Иньяцио смотрит на брата. Он хотел бы что-то сказать, утешить, но слова не идут из горла, а сердце, кажется, сжалось так, что превратилось в детский кулачок. На лице у брата читается неподдельный страх. Должно быть, он чувствует смерть совсем рядом, если просит прощения, если раскаялся в своей черствости.
Паоло приподнимает голову. Потные волосы прилипли ко лбу.
– Так что? Что просил передать мне Барбаро?
Иньяцио вздыхает. Этот вздох приносит облегчение, выпускает голос на свободу.
– Он говорит, что молится за тебя и желает тебе скорейшего выздоровления.
Непонятно, почему, но эта фраза кажется ему смешной. Он смеется, и брат смеется вместе с ним.
Они смеются, как будто жизнь – это шутка, а чахотка Паоло – лишь фарс, задуманный Создателем, будто можно вернуться назад и все уладить. Но нет, и это самое смешное: все взаправду, привычный мир рушится, рвется.
Смех Паоло превращается в кашель. Иньяцио бежит, протягивает ему таз, в который брат сплевывает сгустки крови и слизи.
Иньяцио обнимает его. Паоло очень худой. Болезнь съела его, оставив лишь кожу да кости, – оболочку, вместилище неукротимого духа, который не хочет сдаваться. Еще нет.
Когда Винченцо через несколько дней откроет двери, он увидит на пороге человека в черной сутане с фиолетовой столой. Это священник из Оливуццы, дон Сорче. Лицо у него раскраснелось от жары.
– Твоя мать послала за мной. Где она? – спросит он.
– Идемте со мной, скорее, – ответит вместо него подошедшая служанка.
Мальчик увидит, как они исчезают за углом. Из сада, из-за распахнутой двери, доносится запах лета и тепла.
Беги, Винченцо, беги прочь! Он не хочет ничего знать, ничего слышать.
Иньяцио приходит, когда все уже кончено.
Джузеппина сидит у изножья кровати. Молчит, не плачет. Покусывает костяшки пальцев. В руках у нее четки. Кажется, она где-то далеко, может, так оно и есть.
Взгляд ее неподвижно устремлен на мертвое тело.
– Нужна хорошая одежда, – тихо произносит она.
Иньяцио механически отвечает «да».
– Я поеду на виа Матерассаи, позабочусь о похоронах. Скажу Маурицио Реджо, чтобы закрыл лавку на два дня. – Он делает паузу. – Нужно написать Маттии и нашим родственникам в Баньяре. Винченцо я возьму с собой.
– Мессы. Нужно заказать мессы, отмолить его душу, ведь он раскаялся в том, что причинил сестре столько зла. Он сам сказал мне, когда я меняла ему ночную сорочку после исповеди. И милостыня сиротам. Скажи Виктории, пусть она позаботится об этом. – Голос у Джузеппины глухой, хриплый.

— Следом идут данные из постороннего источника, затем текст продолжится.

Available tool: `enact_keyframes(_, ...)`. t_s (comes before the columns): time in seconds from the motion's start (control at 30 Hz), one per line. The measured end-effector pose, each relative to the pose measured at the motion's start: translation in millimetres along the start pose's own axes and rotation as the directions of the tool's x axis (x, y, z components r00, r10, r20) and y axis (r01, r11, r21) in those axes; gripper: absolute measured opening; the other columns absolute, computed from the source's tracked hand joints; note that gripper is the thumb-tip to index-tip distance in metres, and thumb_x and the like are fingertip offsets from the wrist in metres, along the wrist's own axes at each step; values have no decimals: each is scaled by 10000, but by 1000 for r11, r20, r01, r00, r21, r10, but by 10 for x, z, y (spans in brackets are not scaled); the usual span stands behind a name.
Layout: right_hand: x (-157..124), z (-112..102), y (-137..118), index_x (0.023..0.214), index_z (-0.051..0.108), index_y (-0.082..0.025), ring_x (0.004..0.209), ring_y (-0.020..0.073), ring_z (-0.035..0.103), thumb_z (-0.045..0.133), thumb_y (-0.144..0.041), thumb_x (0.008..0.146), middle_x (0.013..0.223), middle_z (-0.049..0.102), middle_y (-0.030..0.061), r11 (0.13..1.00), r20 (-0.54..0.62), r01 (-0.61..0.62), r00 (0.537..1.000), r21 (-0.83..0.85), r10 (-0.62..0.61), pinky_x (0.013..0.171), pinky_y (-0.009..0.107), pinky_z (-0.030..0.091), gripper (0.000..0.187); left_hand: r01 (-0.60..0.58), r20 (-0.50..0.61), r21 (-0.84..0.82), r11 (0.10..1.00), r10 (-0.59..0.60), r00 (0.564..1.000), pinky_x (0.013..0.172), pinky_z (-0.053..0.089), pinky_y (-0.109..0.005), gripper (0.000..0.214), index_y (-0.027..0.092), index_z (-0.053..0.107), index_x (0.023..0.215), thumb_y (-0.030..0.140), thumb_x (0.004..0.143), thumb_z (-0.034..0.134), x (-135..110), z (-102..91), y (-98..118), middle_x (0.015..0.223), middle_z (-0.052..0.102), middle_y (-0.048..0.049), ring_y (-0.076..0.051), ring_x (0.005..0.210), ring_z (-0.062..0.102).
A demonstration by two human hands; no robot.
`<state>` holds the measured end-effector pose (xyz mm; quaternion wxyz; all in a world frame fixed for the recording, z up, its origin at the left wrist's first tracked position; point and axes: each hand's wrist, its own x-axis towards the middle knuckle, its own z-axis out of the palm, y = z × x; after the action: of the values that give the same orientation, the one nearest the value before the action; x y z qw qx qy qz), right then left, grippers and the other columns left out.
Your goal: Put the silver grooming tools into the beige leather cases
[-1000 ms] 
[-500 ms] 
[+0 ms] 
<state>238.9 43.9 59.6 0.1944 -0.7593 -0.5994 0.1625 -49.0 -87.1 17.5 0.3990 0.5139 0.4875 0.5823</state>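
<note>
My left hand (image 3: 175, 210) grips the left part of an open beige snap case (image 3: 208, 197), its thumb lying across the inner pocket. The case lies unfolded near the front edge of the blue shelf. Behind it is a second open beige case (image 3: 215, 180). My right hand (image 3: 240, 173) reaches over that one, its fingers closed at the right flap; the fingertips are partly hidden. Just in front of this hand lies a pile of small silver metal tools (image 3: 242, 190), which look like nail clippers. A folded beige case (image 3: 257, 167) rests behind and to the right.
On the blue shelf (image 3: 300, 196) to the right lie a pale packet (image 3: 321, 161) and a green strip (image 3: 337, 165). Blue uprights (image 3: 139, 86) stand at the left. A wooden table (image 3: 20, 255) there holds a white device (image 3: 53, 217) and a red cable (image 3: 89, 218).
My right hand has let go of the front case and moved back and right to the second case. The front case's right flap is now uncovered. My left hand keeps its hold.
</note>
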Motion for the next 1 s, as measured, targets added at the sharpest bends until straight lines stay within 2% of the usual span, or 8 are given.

Иньяцио кивает. Задерживает воздух в груди. Дышит, он еще может дышать.
Подходит к телу Паоло. Оно еще хранит тепло: кожа на лице прозрачная; руки, когда-то сильные и мозолистые, теперь как тонкие ветви. Голова и борода побелели.
Протягивает руку, гладит лицо брата. Потом наклоняется, целует покойного в лоб и замирает так, прижавшись губами к его коже. Боль комком стоит в горле.
Он будет помнить это всю жизнь. Поцелуй – это обещание, безмолвная клятва, которую слышат только они с Паоло.